Upgrade etherpad.wikimedia.org to the most recent version (v1.9.7).
Preparation work:
- build new etherpad-lite Debian package for 1.9.7
- build new prometheus-etherpad-exporter package
- prepare new etherpad VM (bookworm, etherpad1004)
- test etherpad-lite 1.9.7 on devtools
- installation works (puppet run and installation for 1.9.7 + exporter)

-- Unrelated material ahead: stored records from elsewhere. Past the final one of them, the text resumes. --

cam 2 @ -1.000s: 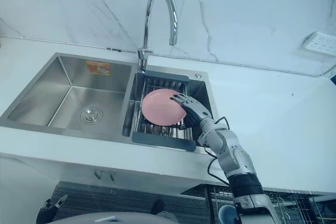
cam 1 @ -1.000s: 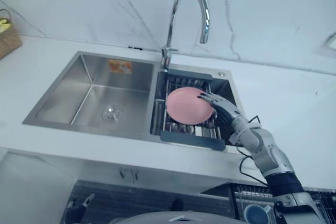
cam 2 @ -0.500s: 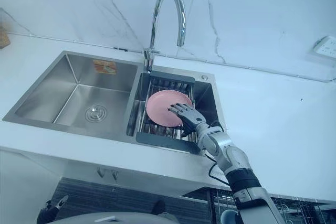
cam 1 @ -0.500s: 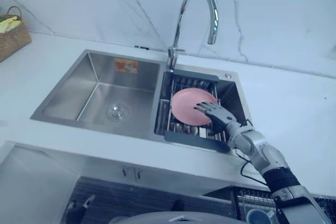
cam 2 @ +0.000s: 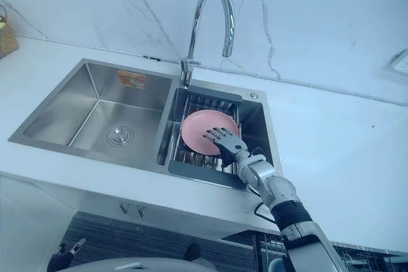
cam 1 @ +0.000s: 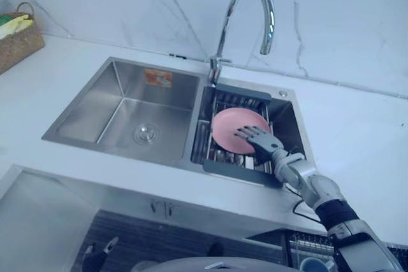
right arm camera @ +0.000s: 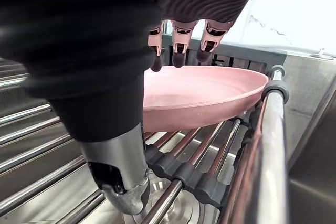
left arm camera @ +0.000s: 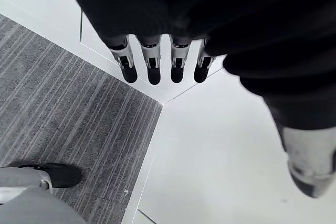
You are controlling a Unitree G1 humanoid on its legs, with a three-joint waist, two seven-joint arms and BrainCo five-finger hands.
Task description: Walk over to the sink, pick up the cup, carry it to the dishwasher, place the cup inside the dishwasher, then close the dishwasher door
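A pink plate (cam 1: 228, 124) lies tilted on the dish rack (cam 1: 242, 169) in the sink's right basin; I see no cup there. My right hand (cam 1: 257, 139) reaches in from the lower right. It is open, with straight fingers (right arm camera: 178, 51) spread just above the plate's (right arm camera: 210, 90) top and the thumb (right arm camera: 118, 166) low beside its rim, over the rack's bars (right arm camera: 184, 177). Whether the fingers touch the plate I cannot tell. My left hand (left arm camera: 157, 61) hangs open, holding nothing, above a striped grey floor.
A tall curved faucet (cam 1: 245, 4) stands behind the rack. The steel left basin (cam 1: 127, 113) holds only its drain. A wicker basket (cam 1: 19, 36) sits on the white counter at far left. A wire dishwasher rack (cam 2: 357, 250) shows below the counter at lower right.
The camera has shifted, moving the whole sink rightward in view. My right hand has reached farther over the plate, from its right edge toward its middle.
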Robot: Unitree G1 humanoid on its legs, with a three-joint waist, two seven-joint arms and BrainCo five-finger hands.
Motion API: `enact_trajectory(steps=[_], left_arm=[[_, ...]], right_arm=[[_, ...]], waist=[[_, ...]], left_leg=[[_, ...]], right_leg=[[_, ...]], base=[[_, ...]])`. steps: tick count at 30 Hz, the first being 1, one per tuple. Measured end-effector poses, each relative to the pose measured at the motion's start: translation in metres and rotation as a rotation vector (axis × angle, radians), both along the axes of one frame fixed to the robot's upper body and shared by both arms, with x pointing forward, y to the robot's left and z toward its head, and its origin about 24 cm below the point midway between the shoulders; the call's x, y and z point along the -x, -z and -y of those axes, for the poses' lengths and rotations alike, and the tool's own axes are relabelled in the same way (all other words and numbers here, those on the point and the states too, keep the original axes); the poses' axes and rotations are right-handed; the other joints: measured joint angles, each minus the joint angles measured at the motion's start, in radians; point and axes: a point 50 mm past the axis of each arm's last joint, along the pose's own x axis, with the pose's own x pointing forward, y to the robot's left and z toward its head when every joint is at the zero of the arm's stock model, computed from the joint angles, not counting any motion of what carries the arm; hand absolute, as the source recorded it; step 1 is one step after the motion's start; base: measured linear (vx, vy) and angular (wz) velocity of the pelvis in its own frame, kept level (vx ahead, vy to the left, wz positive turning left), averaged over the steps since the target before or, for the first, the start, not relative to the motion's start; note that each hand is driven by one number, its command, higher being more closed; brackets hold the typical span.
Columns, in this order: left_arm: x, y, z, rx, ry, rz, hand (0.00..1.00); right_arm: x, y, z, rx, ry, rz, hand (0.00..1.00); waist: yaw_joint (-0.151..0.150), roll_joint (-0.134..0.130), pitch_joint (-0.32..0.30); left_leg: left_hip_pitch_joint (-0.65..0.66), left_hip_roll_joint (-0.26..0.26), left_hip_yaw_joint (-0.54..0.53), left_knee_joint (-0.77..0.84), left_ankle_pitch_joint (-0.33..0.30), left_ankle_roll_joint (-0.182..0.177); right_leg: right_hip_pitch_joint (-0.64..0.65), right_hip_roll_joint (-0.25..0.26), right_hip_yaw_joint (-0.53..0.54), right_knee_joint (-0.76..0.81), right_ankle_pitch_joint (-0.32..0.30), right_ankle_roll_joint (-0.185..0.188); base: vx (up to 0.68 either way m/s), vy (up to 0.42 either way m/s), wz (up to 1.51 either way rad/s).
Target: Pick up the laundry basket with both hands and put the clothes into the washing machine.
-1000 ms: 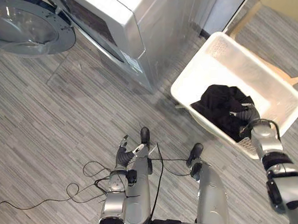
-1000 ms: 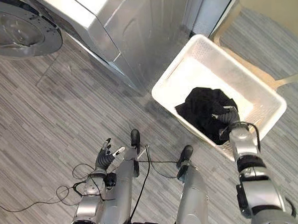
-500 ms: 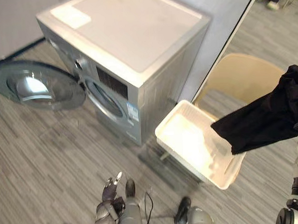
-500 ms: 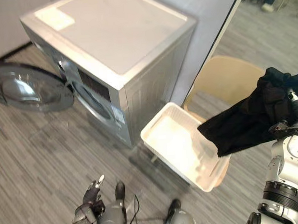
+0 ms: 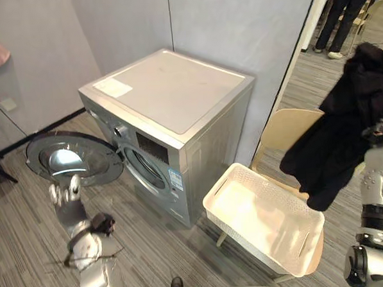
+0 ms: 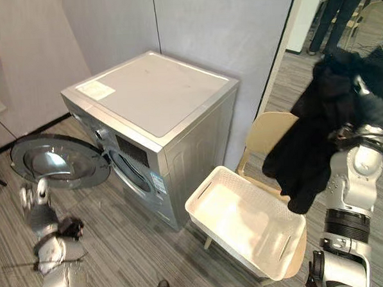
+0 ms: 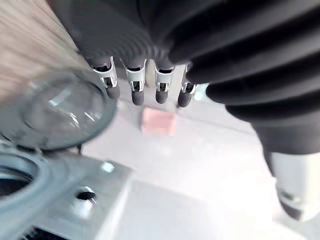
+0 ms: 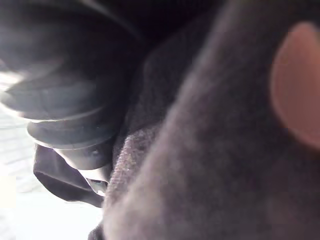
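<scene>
Black garment (image 6: 307,144) hangs clutched in right hand (image 6: 345,135); left hand (image 5: 68,188) straight-fingered, empty. Trailing cloth could snag washer door (image 5: 70,159) or slip free.

Setting: a laundry corner, partitioned off inside a larger indoor space.

- A silver front-loading washing machine (image 5: 170,112) is standing against plain grey partition panels (image 5: 237,32), with its round glass door (image 5: 73,159) hanging wide open.
- A white perforated laundry basket (image 5: 259,214) is sitting on a beige chair (image 5: 287,129) just beside the machine.
- Grey wood-look plank flooring (image 5: 24,255) is running across the whole area.
- Past the panels' edge, a person's legs (image 5: 340,17) are standing in an open walkway.
</scene>
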Motion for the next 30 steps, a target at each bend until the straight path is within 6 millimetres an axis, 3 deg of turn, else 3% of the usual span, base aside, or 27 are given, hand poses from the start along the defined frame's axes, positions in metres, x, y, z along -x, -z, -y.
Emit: enact_trajectory(steps=[2,3,5,7,9,12,15,17,25,30], left_arm=[[-0.019,-0.027,0.016,-0.093,0.105,0.091,0.0],[-0.037,-0.053,0.038,-0.176,0.23,0.188,0.0],[-0.052,-0.076,0.065,-0.241,0.383,0.28,0.0],[-0.071,-0.104,0.114,-0.312,0.625,0.385,0.0],[-0.082,-0.113,0.15,-0.351,0.792,0.412,0.0],[-0.094,-0.107,0.197,-0.404,1.021,0.355,0.0],[-0.102,-0.086,0.226,-0.431,1.159,0.224,0.0],[-0.105,-0.075,0.236,-0.448,1.201,0.161,0.0],[-0.115,-0.062,0.276,-0.566,1.265,0.014,0.0],[-0.115,-0.044,0.283,-0.643,1.266,-0.073,0.0]], right_arm=[[-0.006,-0.008,-0.015,0.016,-0.067,0.03,1.0],[-0.01,-0.016,-0.026,0.029,-0.113,0.071,1.0],[-0.015,-0.026,-0.036,0.024,-0.168,0.11,1.0],[-0.023,-0.044,-0.053,0.023,-0.239,0.169,1.0],[-0.028,-0.06,-0.07,0.035,-0.302,0.212,1.0],[-0.032,-0.088,-0.095,0.068,-0.386,0.287,1.0],[-0.034,-0.117,-0.115,0.083,-0.46,0.361,1.0],[-0.039,-0.129,-0.127,0.1,-0.493,0.37,1.0],[-0.043,-0.13,-0.148,0.078,-0.561,0.366,1.0],[-0.044,-0.127,-0.159,0.073,-0.596,0.36,1.0]], waist=[[-0.002,0.003,-0.003],[-0.004,0.004,-0.004],[-0.01,0.006,-0.005],[-0.033,0.008,-0.006],[-0.045,0.008,-0.007],[-0.065,0.014,-0.01],[-0.075,0.026,-0.018],[-0.077,0.028,-0.02],[-0.089,0.028,-0.019],[-0.092,0.025,-0.019]], left_leg=[[0.009,0.004,0.011,-0.001,0.0,0.0],[0.009,0.007,0.015,-0.002,0.0,0.0],[0.009,0.007,0.017,-0.003,0.001,-0.002],[0.016,0.003,0.01,-0.021,0.018,-0.003],[0.018,0.003,0.009,-0.023,0.022,-0.003],[0.021,0.006,0.01,-0.023,0.022,-0.003],[0.022,0.013,0.021,-0.023,0.022,-0.003],[0.024,0.022,0.04,-0.023,0.022,-0.003],[0.026,0.045,0.075,-0.023,0.023,-0.005],[0.025,0.061,0.101,-0.023,0.024,-0.01]], right_leg=[[0.0,0.004,0.015,-0.001,0.003,-0.003],[0.0,0.007,0.023,-0.001,0.006,-0.006],[-0.002,0.008,0.029,-0.002,0.01,-0.004],[0.001,0.007,0.028,-0.001,0.011,-0.005],[0.001,0.008,0.03,0.0,0.013,-0.003],[0.002,0.011,0.035,-0.001,0.013,-0.003],[-0.008,0.02,0.053,-0.002,0.014,-0.005],[-0.021,0.028,0.075,-0.002,0.019,-0.012],[-0.045,0.052,0.114,-0.005,0.028,-0.026],[-0.061,0.068,0.14,-0.015,0.04,-0.04]], base=[[-0.05,0.013,-0.25],[-0.05,0.011,-0.14],[-0.04,0.015,-0.07],[-0.03,0.02,0.08],[-0.01,0.008,0.03],[0.0,0.004,-0.04],[0.02,-0.009,-0.14],[0.03,-0.016,-0.32],[0.0,-0.006,-0.16],[-0.01,0.002,-0.18]])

- mysql and proxy are missing
- apply role(etherpad) to etherpad1004 and set profile::etherpad::service_ensure: stopped for etherpad1004
- run puppet on etherpad1004 and verify successful installation
- make Grafana dashboard compatible with multiple etherpad instances
- announce maintenance windows some days in advance
Maintenance (switch from etherpad1003 to etherpad1004):
- create a downtime for etherpad1003
- stop etherpad-lite.service on etherpad1003 (set profile::etherpad::service_ensure: stopped or stop vm) https://gerrit.wikimedia.org/r/1005961
- wait until etherpad-lite is stopped properly,
- set profile::etherpad::service_ensure: running for etherpad1004 https://gerrit.wikimedia.org/r/1005962
- run puppet on etherpad1004 and verify puppet agent logs
- change etherpad.wmnet CNAME to etherpad1004.eqiad.wmnet and run authdns-update https://gerrit.wikimedia.org/r/1005963
- wait 300s for DNS cache
- visit https://etherpad.wikimedia.org and check if etherpad still works
- open old pads
- create new pads
- check metrics
After maintenance:
- stop etherpad1003 and decommission after grace period
- apply etherpad role to replica in codfw